From the L.A. Times:
Ed Kemmer, who played the heroic, steel-jawed Cmdr. Buzz Corry on the popular 1950s children’s science-fiction television program “Space Patrol” and later was a regular on numerous TV soap operas, has died. He was 84. Television was still a novelty when “Space Patrol” debuted on March 9, 1950, as a 15-minute show that aired live five days a week on Channel 7 in Los Angeles. It was one of a trio of pre-Sputnik-era children’s “space operas” that included “Captain Video” and “Tom Corbett, Space Cadet.” By the summer of 1950, a radio version of “Space Patrol” was also airing on the ABC radio network. By the end of the year, a weekly half-hour “Space Patrol” was being broadcast live on the ABC television network, where it ran until 1955. “Space Patrol!” the announcer dramatically intoned at the start of each episode. “High adventure in the wild reaches of space … missions of daring in the name of interplanetary justice. Travel into the future with Buzz Corry … commander in chief of … the Space Patrol.”

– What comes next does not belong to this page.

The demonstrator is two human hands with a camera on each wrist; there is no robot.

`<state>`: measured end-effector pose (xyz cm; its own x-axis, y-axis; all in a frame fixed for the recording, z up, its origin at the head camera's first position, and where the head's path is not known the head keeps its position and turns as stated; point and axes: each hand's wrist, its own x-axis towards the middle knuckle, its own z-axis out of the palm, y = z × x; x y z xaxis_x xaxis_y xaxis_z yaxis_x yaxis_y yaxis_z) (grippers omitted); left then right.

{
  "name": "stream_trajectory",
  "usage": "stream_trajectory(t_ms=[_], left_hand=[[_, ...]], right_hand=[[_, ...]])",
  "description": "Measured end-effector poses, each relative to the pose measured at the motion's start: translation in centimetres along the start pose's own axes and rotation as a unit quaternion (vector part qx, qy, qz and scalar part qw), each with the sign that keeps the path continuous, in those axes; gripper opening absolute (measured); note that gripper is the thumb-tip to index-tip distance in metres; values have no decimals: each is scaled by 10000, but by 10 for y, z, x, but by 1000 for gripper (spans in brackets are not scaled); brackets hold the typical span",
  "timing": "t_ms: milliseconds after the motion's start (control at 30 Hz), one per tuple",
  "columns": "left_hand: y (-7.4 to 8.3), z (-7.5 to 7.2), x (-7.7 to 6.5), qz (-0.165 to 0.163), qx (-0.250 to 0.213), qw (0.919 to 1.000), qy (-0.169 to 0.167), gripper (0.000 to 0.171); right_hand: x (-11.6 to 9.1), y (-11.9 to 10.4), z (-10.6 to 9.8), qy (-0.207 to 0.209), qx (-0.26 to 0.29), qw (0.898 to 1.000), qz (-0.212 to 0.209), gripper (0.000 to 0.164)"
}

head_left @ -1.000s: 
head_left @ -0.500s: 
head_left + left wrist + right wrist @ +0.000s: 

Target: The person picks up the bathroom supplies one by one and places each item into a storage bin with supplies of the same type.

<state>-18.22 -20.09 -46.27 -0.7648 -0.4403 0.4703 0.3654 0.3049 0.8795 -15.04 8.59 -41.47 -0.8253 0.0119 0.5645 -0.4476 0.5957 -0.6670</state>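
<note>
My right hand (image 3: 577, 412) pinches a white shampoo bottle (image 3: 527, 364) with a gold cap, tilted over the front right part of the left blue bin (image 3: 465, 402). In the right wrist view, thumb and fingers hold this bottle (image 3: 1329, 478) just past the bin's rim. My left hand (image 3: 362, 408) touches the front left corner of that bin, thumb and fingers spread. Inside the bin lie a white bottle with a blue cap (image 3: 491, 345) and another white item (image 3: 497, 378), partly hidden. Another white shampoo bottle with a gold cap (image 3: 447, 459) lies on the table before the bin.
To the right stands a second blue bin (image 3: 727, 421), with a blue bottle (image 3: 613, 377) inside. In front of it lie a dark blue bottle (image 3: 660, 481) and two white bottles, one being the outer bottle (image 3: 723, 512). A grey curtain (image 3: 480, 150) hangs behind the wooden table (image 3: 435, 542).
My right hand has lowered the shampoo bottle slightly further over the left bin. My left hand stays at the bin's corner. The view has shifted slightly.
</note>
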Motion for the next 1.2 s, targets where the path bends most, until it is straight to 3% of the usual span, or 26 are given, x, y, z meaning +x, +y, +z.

Born Edward Kemmerer in Reading, Pa., Kemmer was flying a P-51 in 1944 when he was shot down over German-occupied France on his 29th mission. Captured, he was placed among 2,500 British officers in a POW camp in Germany. He later managed an escape but was recaptured. After “Space Patrol,” Kemmer broke the heroic mold by playing villains in episodes of “Perry Mason,” “Gunsmoke” and “Maverick.” In the early 1960s, he played a Cape Canaveral flight engineer on the live soap opera “Clear Horizons” on CBS. After appearing on more prime-time series, he moved to New York in 1964 and spent the next 19 years as a regular on “The Edge of Night,” “As the World Turns,” “All My Children,” “Guiding Light” and other soaps.